OPEC+ production cuts ran deeper than expected in September, according to members of the alliance. Some members of OPEC, such as Angola and Nigeria, are experiencing difficulties attempting to resume production, facing obstacles ranging from improper maintenance to underinvestment. Libya, which has faced civil war and domestic unrest for a decade since the ousting of dictator Muammar Gaddafi in 2011, suspended the head of the National Oil Corporation amid an ongoing dispute.

According to a recent report by the International Energy Agency, the spare capacity of OPEC+ could drop below 4 million bpd by Q4 of 2022. The figure is drastically lower than Q1 2021's 9 million bpd.

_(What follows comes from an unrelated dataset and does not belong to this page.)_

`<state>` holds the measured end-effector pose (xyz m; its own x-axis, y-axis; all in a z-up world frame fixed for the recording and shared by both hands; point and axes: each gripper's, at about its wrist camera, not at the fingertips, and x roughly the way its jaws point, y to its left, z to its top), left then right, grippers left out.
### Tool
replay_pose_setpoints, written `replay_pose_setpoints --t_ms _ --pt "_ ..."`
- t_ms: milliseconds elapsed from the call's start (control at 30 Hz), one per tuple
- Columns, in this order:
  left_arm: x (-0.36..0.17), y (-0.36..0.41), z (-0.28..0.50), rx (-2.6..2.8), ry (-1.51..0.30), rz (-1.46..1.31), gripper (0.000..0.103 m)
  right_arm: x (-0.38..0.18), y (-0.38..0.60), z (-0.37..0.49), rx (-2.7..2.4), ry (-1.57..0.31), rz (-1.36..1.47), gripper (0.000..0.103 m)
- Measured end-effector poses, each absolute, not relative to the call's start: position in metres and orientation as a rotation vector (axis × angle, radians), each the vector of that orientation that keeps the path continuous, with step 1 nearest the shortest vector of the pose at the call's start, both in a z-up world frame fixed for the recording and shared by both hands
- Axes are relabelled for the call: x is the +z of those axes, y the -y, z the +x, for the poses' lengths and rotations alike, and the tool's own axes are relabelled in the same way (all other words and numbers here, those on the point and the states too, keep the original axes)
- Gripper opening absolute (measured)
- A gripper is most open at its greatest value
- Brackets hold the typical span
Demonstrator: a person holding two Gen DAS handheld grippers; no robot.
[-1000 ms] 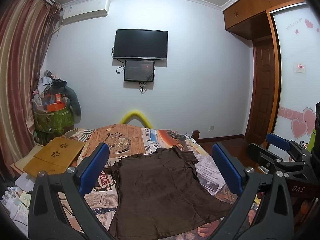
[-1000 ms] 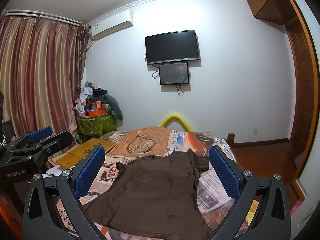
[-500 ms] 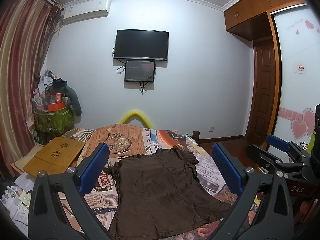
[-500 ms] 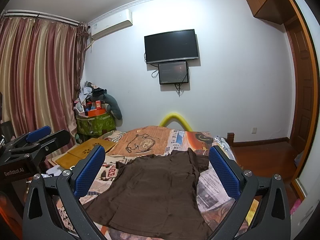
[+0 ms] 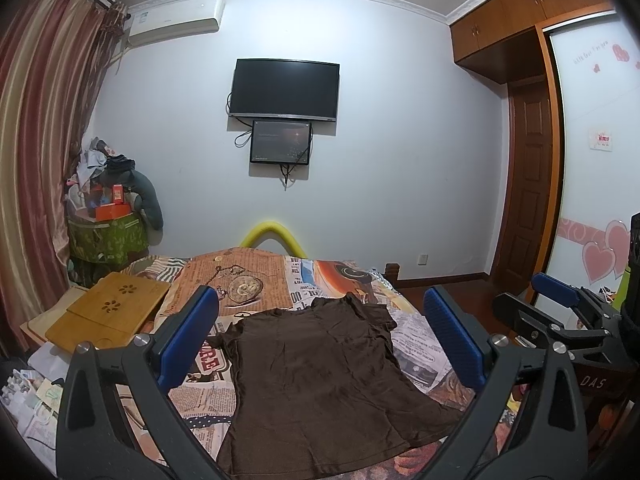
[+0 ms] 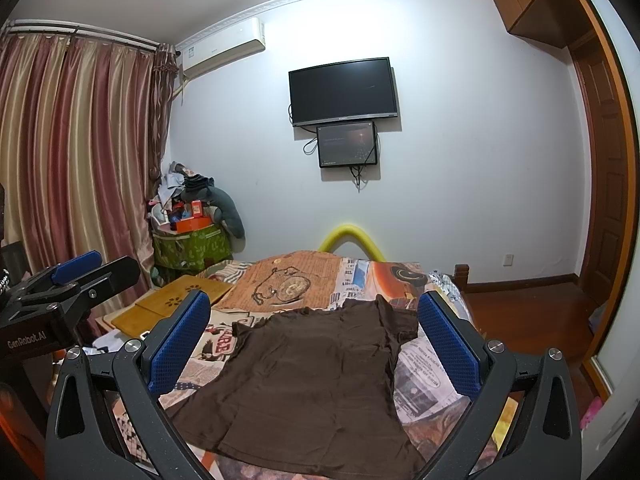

OPEC faces mounting pressure from consumers as energy prices rise worldwide. Japanese Prime Minister Fumio Kishida called on producers to scale production to meet demand. Saudi Oil Minister Prince Abdulaziz bin Salman defended the organization's production plans, stating "I keep telling people we are increasing production."

The pressure posed by OPEC's production misses is causing ripple effects across other divisions of the energy industry, with increasing reliance on alternative fuels prompting supply disruptions and price inflation for both coal and natural gas. Shortages of natural gas have already caused severe price inflation throughout Europe, prompted by a recent decision by Russia not to increase exports.

Brent Crude (BNO  ) has surged to the highest price since 2014, surpassing $84 by mid afternoon on Tuesday. West Texas Intermediate (WTI  ) passed $82 within the same timeframe. The former's surge was driven largely by critical natural gas shortages in Europe, while the latter has been driven by consumers seeking cheaper priced alternatives.